Spesso le perdite sono particolarmente elevate quando è preceduta un'estate secca, durante la quale gli animali non hanno potuto accumulare sufficienti riserve di grasso per l'inverno.

Anche le Nazioni Unite hanno già messo in guardia sulla situazione. L'allevamento è parte integrante dell'economia, della cultura e dello stile di vita mongolo, secondo un rapporto ONU pubblicato due settimane fa.

Ora gli allevatori si trovano ad affrontare la scarsità di foraggio e l'esplosione dei prezzi dei mangimi. Secondo le stime, in Mongolia vi sono circa 64 milioni di animali da allevamento. Per la Mongolia si tratta già del secondo inverno «Dzud» consecutivo.

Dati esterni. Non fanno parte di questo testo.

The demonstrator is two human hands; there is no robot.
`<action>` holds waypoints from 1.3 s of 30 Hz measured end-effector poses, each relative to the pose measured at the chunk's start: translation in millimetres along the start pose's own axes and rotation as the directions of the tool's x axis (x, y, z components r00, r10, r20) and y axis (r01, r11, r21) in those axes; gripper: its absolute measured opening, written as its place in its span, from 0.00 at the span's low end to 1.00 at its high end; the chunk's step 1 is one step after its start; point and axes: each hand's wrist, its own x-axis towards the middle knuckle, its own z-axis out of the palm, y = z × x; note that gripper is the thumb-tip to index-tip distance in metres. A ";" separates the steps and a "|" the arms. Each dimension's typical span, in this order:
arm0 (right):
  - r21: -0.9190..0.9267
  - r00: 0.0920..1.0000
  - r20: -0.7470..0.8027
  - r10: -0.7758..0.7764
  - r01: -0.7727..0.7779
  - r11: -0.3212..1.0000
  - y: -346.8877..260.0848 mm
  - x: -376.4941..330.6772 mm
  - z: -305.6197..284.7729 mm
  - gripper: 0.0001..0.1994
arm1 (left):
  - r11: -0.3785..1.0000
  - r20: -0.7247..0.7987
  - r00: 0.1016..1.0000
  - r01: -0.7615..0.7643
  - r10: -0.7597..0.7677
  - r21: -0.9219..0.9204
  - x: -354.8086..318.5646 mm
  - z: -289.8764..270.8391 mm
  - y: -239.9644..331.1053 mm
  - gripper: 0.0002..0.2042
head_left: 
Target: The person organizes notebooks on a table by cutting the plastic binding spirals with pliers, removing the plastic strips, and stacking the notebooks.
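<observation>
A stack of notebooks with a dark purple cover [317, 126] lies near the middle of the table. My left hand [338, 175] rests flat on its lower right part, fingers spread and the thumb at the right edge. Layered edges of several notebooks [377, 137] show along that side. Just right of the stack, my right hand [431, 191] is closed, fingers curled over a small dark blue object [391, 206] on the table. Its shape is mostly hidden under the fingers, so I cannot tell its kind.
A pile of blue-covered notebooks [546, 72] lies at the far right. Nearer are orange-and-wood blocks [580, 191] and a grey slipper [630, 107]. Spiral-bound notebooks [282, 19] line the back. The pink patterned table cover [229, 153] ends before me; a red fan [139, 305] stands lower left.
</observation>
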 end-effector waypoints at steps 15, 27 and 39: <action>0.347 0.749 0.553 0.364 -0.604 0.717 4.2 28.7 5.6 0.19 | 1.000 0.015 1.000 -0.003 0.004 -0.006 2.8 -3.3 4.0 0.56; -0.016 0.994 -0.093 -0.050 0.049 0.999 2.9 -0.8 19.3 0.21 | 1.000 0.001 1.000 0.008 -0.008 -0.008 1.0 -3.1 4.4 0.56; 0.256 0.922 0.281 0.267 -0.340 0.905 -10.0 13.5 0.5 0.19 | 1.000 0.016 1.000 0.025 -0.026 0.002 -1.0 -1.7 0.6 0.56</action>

Papa Francesco mette in guardia dalla crisi climatica

Papa Francesco, al termine della sua preghiera domenicale dell'Angelus davanti a pellegrini e fedeli in Piazza San Pietro a Roma, ha espresso la sua vicinanza alla popolazione della Mongolia colpita dall'ondata di freddo. «Anche questo fenomeno estremo è un segno del cambiamento climatico e dei suoi effetti», ha dichiarato il capo della Chiesa cattolica.

La «crisi climatica» è un problema sociale globale e colpisce soprattutto i più vulnerabili. Francesco aveva visitato la Mongolia solo nel settembre dell'anno scorso, dove vivono pochissimi cattolici.